Let’s talk about the way we do things. We work on a project, finish the implementation of all the requirements, deploy the project to the client-server, and test that all is in place, and the job is done. We do not hear from the client again:
– unless something is not working anymore,
– or if the client wants some changes.
Depending on how much time passed since we last worked on that project, we might or might not remember all the features of that project. So, changing things could break some functionality.
This can happen also when we work on a large project, that takes several months to develop. We will not remember all the little details of the project, so, changing things could break some functionality.
When we work on a large project, when more teams are working together, and each developer is implementing a totally different feature, we have no way of knowing in what way our changes will affect the rest of the features, so, changing things could break some functionality.
As we also discussed in our previous meeting, we want to upgrade the theme or a plugin in our application, but even if we know what was changed, we do not know how these changes are affecting the application, because, changing things could break some functionality.
What could we do to avoid this?

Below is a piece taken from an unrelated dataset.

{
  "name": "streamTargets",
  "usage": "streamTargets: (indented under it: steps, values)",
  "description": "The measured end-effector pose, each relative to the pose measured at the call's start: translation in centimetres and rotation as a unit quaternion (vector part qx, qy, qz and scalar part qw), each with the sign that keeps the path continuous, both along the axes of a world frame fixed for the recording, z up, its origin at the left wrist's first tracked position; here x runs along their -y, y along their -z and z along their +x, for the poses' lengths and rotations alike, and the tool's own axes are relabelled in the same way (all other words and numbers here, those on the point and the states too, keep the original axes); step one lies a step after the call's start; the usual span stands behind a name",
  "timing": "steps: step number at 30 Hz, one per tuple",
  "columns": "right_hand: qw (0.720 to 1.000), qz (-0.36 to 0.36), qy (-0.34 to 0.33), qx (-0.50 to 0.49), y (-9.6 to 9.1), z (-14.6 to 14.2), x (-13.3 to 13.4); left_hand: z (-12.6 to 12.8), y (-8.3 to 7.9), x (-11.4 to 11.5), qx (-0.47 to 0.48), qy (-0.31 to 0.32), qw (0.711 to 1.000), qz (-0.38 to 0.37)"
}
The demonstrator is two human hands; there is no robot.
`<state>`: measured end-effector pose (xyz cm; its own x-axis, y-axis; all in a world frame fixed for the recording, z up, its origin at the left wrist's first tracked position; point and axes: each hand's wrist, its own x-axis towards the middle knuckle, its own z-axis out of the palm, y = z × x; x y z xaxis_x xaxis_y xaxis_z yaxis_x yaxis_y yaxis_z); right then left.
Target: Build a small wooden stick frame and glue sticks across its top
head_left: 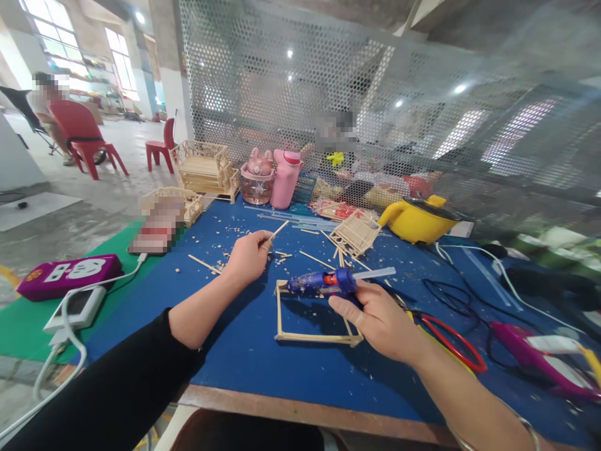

Let me tell you a bit about Acceptance Testing.
What is Acceptance Testing?
- Acceptance Testing is the functional testing of a
USER STORY. The USER STORY captures the
WHYof a requirement, in a very simple and condensed way.
- Acceptance Testing is the type of testing that is performed in order to certify that the application respects the requirements.
- Acceptance Testing is the method of confirming that the system behaves as predicted,
FROM THE USER’S PERSPECTIVE.
Why Use Acceptance Testing ?
- Check that the functionality still works in different stages of the project or features development (regression testing prior to a production release)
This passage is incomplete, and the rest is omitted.